# LLaMA From Scratch

**References**
- *Coding LLaMA 2 from scratch in PyTorch - KV Cache, Grouped Query Attention, Rotary PE, RMSNorm: [Youtube Video](https://youtu.be/oM4VmoabDAI?si=JtlNl00nZeIOkWxx), [Code](https://github.com/hkproj/pytorch-llama)*
- *LLaMA explained: KV-Cache, Rotary Positional Embedding, RMS Norm, Grouped Query Attention, SwiGLU: [Youtube Video](https://youtu.be/Mn_9W1nCFLo?si=4xJy4OzpPX5YxGqx)*
- 

## Imports

In [2]:
from dataclasses import dataclass
from typing import Optional, List, Dict, Any
import math
import torch
import torch.nn as nn
import torch.nn.functional as F

# LLaMA Model

**LLaMA 1**
![LLaMA 1 Parameters](images/llama-1-parameters.png)

**LLaMA 2**
![LLaMA 2 Parameters](images/llama-2-parameters.png)

**LLaMA 2**



### Model Arguments



In [4]:
@dataclass
class ModelArgs:
    dim: int = 4096
    n_layers: int = 32
    # * Unlike the og transformer, we don't need to have the same q, k, v values in LLaMA
    n_heads: int = 32  # number of heads for the queries
    n_kv_heads: Optional[int] = None  # Number of heads for the keys and values
    vocab_size: int = -1  # will be set when we load the tokenizer
    # * since grouped query attention heads are reduced, 
    # * the number of params in the FFN is increased to keep the total number of parameters the same
    multiple_of: int = 256
    ffn_dim_multiplier: Optional[float] = None
    norm_eps: float = 1e-5  # epsilon for layer norm

    # needed for KV cache
    max_batch_size: int = 32
    max_seq_len: int = 2048
    
    device: str = None

## Rotary Positional Embedding

### Precompute Theta Posistional Frequencies

In [5]:
def precompute_theta_pos_frequencies(head_dim: int, seq_len: int, device: str, theta: float = 10000.0):
    # As written in the paragraph 3.2.2 of the paper
    # >> In order to generalize our results in 2D to any xi ∈ Rd where **d is even**, [...]
    assert head_dim % 2 == 0, "Dimension must be divisible by 2."

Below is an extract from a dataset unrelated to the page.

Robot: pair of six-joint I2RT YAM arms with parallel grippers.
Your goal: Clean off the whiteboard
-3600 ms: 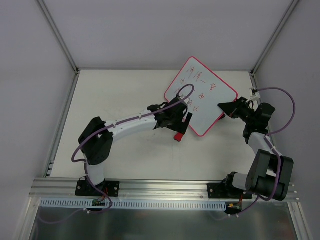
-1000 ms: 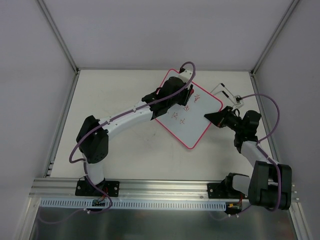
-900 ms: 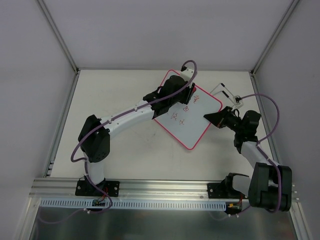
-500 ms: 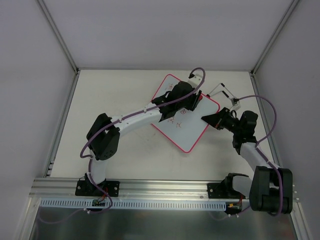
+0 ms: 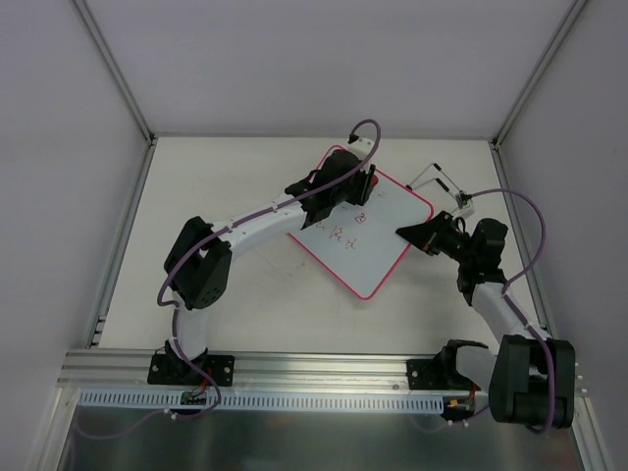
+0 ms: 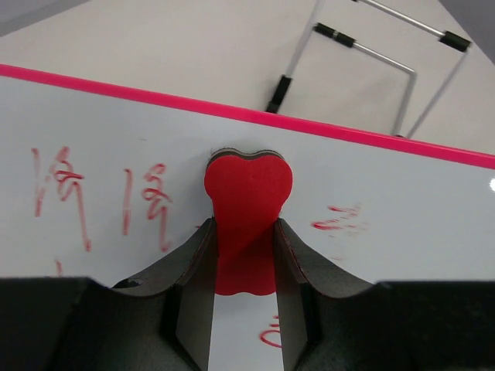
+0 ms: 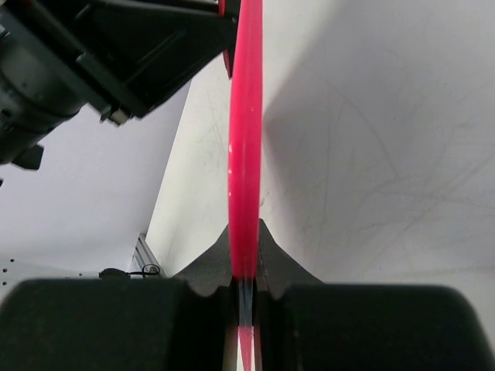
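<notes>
1. The red writing on the whiteboard is done by hand, and I cannot read the marks. More red marks sit just to the right of the left end effector in the left wrist view. I see no brand names or labels.
2. The left arm goes up from its base, bends at the elbow, and reaches far out to the right over the board. Its wrist points down at the board's far corner.
3. The left end effector is closed tight on a small red eraser. The eraser pokes out past the fingertips, and its flat face is pressed on the white surface.
4. The pink edge of the board runs just beyond the eraser. A thin wire stand lies on the counter past that edge.
5. The right arm goes up from its base and bends left, low over the counter.
6. The right end effector is squeezed shut on the board's pink frame, which sits edge-on between its two fingers.
7. The whiteboard lies between the two end effectors, turned like a diamond. It is under the left one and just left of the right one.
</notes>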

    # Build the theta parameter
    # According to the formula theta_i = 10000^(-2(i-1)/dim) for i = [1, 2, ..., dim/2]
    theta_numerator = torch.arange(0, head_dim, 2).float()  # (head_dim / 2)
    theta = 1.0 / (theta ** (theta_numerator / head_dim)).to(device)  # (dim / 2)
    # construct the positions (the "m" parameter)
    m = torch.arange(seq_len, device=device)  # (seq_len)
    # Multiply each theta by each position using the outer product.
    freqs = torch.outer(m, theta).float()  # (seq_len), outer_product* (head_dim/2) -> (seq_len,head_dim/2)
    # we can compute complex numbers in the polar form c = R*exp(m*theta), where R=1 as follow:
    freqs_complex = torch.polar(torch.ones_like(freqs), freqs)
    return freqs_complex

### Rotary Embeddings

In [6]:
def apply_rotary_embeddings(x: torch.Tensor, freqs_complex: torch.Tensor, device:str):
    # seperate the last dimension pairs of 2 values, representing the real & imaginary parts of the complex number
    # Two consecutive values will become a single complex number
    x_complex = torch.view_as_complex(x.float().reshape(*x.shape[:-1], -1, 2))  # (B,seq_len,H,head_dim) -> (B,seq_len,H,head_dim/2)
    # reshape the freqs_complex tensor to match the shape of the x_complex tensor.
    # So we need to add the batch dimension and the head dimension.
    freqs_complex = freqs_complex.unsqueeze(0).unsqueeze(2)  # (seq_len,head_dim/2) -> (1,seq_len,1,head_dim/2)
    # Multiply each complex number in the x_complex tensor by the corresponding complex number in the freqs_complex tensor
    # Which results in the rotation of the complex number as shown in the Figure 1 of the paper.
    x_rotated = x_complex * freqs_complex  # (B,seq_len,H,head_dim/2)*(1,seq_len,1,head_dim/2) -> (B,seq_len,H,head_dim/2)
    # convert the complex number back to the real number
    x_out = torch.view_as_real(x_rotated)  # (B,seq_len,H,head_dim/2) -> (B,seq_len,H,head_dim/2,2)
    x_out = x_out.reshape(*x.shape)  # (B,seq_len,H,head_dim/2,2) -> (B,seq_len,H,head_dim)
    return x_out.type_as(x).to(device)

## Transformer

![Transformer vs LLaMA](images/Transformer-vs-LLaMA.png)

In [None]:
class Transformer(nn.Module):
    def __init__(self, args: ModelArgs):
        super().__init__()
        assert args.vocab_size != -1, "vocab_size must be set"

        self.args = args
        self.vocab_size = args.vocab_size
        self.n_layers = args.n_layers  # represents Nx in the figure above: 32 layers
        self.tok_embeddings = nn.Embedding(self.vocab_size, args.dim)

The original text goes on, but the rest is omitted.